Athletics Vanuatu
- Sport: Athletics
- Founded: 1965
- Affiliation: IAAF
- Affiliation date: 1966
- Regional affiliation: OAA
- Headquarters: Port Vila, Efate
- President: Jansen Molisingi
- Vice president: Reynold Alatoa
- Secretary: David Benjimen
- Replaced: New Hebrides Amateur Athletic Association
- Vanuatu

= Athletics Vanuatu =

Sports governing body in Vanuatu

Athletics Vanuatu, also known as Vanuatu Athletics Association, is the governing body for the sport of athletics in Vanuatu. Current president is former sprinter Jansen Molisingi. He was elected for the first time in February 2012.

== History ==
Athletics Vanuatu was founded in 1965 as New Hebrides Amateur Athletic Association by Rev.
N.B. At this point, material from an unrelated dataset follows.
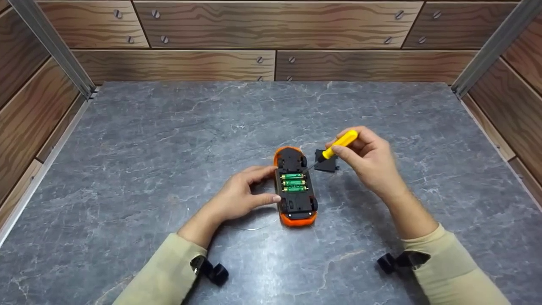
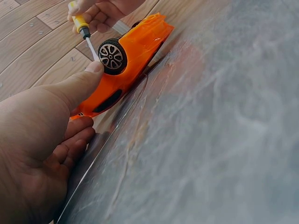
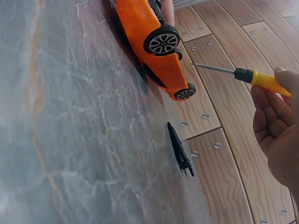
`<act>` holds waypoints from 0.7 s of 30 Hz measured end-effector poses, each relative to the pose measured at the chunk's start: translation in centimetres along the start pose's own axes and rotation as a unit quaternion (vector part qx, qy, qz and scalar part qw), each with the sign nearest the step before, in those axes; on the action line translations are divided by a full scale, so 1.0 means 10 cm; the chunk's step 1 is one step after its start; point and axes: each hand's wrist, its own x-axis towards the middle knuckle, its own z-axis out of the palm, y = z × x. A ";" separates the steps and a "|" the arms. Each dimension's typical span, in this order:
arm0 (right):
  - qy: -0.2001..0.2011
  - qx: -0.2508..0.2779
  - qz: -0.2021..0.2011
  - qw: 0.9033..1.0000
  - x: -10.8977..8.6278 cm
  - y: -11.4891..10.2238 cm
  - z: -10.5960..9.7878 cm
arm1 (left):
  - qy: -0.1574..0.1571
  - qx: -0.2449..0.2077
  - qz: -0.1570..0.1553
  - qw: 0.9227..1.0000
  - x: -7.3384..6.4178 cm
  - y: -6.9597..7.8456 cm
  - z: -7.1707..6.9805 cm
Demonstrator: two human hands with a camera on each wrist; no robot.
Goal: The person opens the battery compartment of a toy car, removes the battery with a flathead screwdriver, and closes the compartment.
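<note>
An orange toy car (image 1: 298,221) lies upside down on the table, its black underside facing up. In its uncovered battery bay sit three green batteries (image 1: 294,183). The left hand (image 1: 239,192) steadies the car from its left side, thumb by one wheel (image 2: 112,56) and fingers farther along the body. A yellow-handled screwdriver (image 1: 341,144) is pinched in the right hand (image 1: 374,163). Its shaft (image 3: 212,67) slants down to the batteries' right ends; whether the tip touches anything, I cannot tell. Beside the car lies a black battery cover (image 1: 325,163), partly behind the screwdriver.
A thin clear wire (image 1: 250,229) curves over the grey marbled table (image 1: 169,127) near the car's lower end. Wood-patterned panels (image 1: 275,25) stand at the back and sides, with metal posts (image 1: 55,46) at the corners.
</note>
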 end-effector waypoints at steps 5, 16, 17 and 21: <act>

William Donald Francis, Alan Bell, and a few others, and was affiliated to the IAAF in the year 1966.

== Affiliations ==
- International Association of Athletics Federations (IAAF)
- Oceania Athletics Association (OAA)
Moreover, it is part of the following national organisations:
- Vanuatu Association of Sports and National Olympic Committee (VASANOC)

== National records ==
Athletics Vanuatu maintains the Vanuatuan records in athletics.